What’s more, the memo makes clear that resistance to these immigration directives will have consequences. It states that state and local actors who resist, obstruct, or otherwise fail to comply with immigration-related commands and requests shall be investigated for potential criminal prosecution (with declinations disclosed promptly to Main Justice). And it provides that DOJ’s Civil Division, together with the new Sanctuary Cities Enforcement Working Group, shall identify state and local laws, policies, and activities inconsistent with the Administration’s immigration initiatives and, where appropriate, take action to challenge these laws.
Attorney General Bondi’s Policies
On February 5, Attorney General Bondi issued 14 memoranda, setting forth a wide variety of DOJ policies. Among them were the DOJ’s “General Policy Regarding Charging, Plea Negotiations, and Sentencing” – the focus of the discussion below.
The charging policy largely tracks the interim policy – making clear that, absent unusual facts, prosecutors should charge and prove the most serious, readily provable offense. The memo defines the “most serious” offense as one punishable by death, with the most significant mandatory minimum, and with the most substantial guideline range. While the interim memo authorized deviations from this policy based on “significant extenuating circumstances,” the Attorney General’s policy stresses that deviations are allowed based on “unusual facts” – and, unlike the interim policy, explicitly reminds prosecutors that, consistent with pre-existing DOJ policy, charging decisions must be based on “an individualized assessment of all the facts and circumstances of each particular case.” And like AG Sessions’ 2017 policy, deviations from the new policy require supervisory approval.

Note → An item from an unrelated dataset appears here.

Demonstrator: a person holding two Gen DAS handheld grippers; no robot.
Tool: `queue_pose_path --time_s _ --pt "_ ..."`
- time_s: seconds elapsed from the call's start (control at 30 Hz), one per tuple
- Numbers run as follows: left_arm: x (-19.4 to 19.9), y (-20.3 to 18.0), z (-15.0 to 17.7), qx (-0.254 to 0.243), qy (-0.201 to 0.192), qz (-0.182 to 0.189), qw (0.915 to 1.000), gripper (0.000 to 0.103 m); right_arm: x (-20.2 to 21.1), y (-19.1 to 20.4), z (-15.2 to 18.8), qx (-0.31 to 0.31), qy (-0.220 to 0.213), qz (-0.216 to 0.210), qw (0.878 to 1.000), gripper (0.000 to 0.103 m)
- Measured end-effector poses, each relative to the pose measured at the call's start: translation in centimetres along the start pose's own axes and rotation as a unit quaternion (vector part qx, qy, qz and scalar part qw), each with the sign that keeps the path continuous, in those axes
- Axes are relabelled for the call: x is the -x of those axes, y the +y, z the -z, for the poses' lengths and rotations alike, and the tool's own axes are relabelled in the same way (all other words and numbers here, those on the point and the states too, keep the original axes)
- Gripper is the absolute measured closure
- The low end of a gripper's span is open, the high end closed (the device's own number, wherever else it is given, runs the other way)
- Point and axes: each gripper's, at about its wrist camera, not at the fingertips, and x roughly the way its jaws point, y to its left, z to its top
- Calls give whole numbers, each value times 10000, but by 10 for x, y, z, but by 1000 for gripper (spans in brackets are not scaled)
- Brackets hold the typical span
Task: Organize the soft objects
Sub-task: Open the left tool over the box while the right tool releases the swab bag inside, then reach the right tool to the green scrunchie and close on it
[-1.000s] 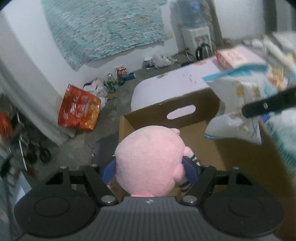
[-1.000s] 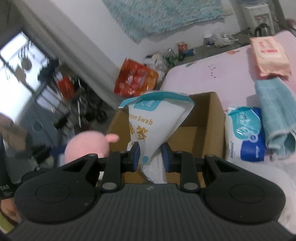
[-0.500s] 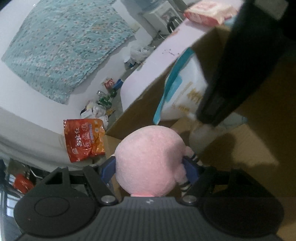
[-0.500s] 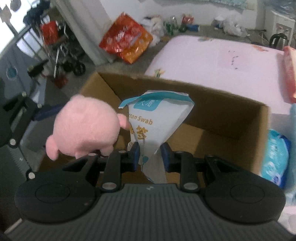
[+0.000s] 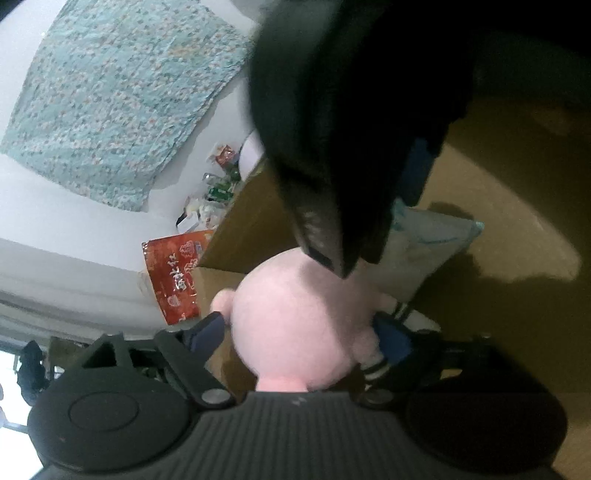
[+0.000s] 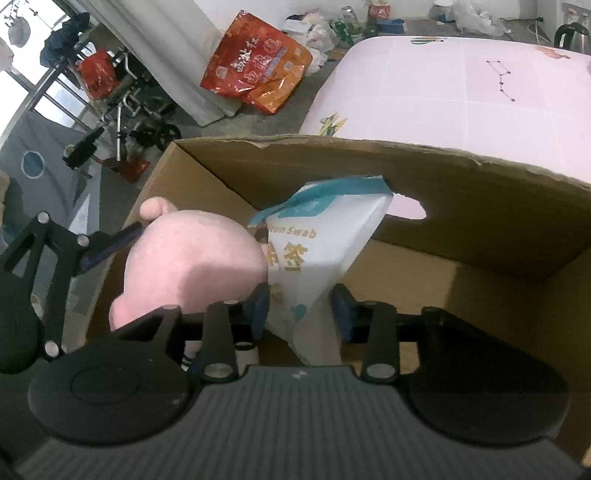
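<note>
My left gripper (image 5: 301,332) is shut on a pink plush toy (image 5: 295,321) and holds it over the near left corner of a brown cardboard box (image 6: 480,206). The plush (image 6: 192,266) also shows in the right wrist view. My right gripper (image 6: 301,310) has its jaws apart around a white and teal cotton swab bag (image 6: 325,251), which stands inside the box; the pads look slack against it. The right gripper's dark body (image 5: 351,110) fills the top of the left wrist view and hides most of the bag (image 5: 417,240).
The box stands against a pink-covered bed (image 6: 443,85). An orange snack bag (image 6: 255,62) leans on the floor by a white curtain. Bottles and clutter (image 6: 343,26) lie along the far wall. A wheeled frame (image 6: 129,107) stands at the left.
Both grippers have dropped lower into the box. The right gripper's jaws have spread wider, loosening on the swab bag. The plush and bag have come together.
</note>
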Motion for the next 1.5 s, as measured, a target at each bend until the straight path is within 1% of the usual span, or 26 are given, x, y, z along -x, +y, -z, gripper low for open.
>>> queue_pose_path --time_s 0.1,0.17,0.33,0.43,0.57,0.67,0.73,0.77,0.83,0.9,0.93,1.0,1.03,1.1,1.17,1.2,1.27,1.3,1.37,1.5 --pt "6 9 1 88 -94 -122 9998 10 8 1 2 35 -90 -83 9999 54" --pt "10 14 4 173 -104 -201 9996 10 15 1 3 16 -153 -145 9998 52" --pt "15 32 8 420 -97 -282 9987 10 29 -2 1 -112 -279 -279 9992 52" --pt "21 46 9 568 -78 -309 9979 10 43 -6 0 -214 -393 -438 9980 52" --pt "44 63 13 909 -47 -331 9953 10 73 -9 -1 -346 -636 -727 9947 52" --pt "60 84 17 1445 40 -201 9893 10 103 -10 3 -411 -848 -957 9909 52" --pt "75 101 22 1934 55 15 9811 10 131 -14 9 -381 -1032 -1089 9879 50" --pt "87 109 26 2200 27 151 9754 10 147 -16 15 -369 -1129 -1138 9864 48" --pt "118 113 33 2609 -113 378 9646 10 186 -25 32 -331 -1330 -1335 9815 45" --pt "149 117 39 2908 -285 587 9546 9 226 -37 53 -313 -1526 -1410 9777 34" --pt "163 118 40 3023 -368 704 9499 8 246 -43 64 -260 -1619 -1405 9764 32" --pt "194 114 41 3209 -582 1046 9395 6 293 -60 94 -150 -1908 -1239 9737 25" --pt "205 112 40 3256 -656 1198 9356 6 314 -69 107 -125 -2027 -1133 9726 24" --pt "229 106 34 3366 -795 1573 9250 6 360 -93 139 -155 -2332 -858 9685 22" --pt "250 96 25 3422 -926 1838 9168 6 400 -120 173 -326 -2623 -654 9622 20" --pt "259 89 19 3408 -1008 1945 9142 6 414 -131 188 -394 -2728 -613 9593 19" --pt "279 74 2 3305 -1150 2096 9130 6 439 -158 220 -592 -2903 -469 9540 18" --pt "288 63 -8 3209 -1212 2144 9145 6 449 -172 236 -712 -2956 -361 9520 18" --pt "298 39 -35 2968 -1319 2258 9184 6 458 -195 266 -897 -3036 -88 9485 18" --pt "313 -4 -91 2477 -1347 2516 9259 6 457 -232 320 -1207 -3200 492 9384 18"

Ms. Bondi’s policy also adds a section on “whether” federal charges are appropriate. Since it reiterates pre-existing DOJ policy – requiring prosecutors to consider if there is probable cause, whether prosecution would serve a substantial federal interest, and alternatives to prosecution – it appears that the main purpose of this part of the memo is to make clear that a prosecutive decision “may not be influenced” by the prosecutor’s “political association, activities or beliefs” or the “possible effect of the decision on the attorney’s own professional or personal circumstances.” Lest the political motivation of this pronouncement not be clear enough, the policy explicitly opines that such considerations “previously led to the improper weaponization of the criminal justice system at the federal and state levels” – and cites to President Donald Trump’s Executive Order 14147 on the same subject (“Ending the Weaponization of the Federal Government”).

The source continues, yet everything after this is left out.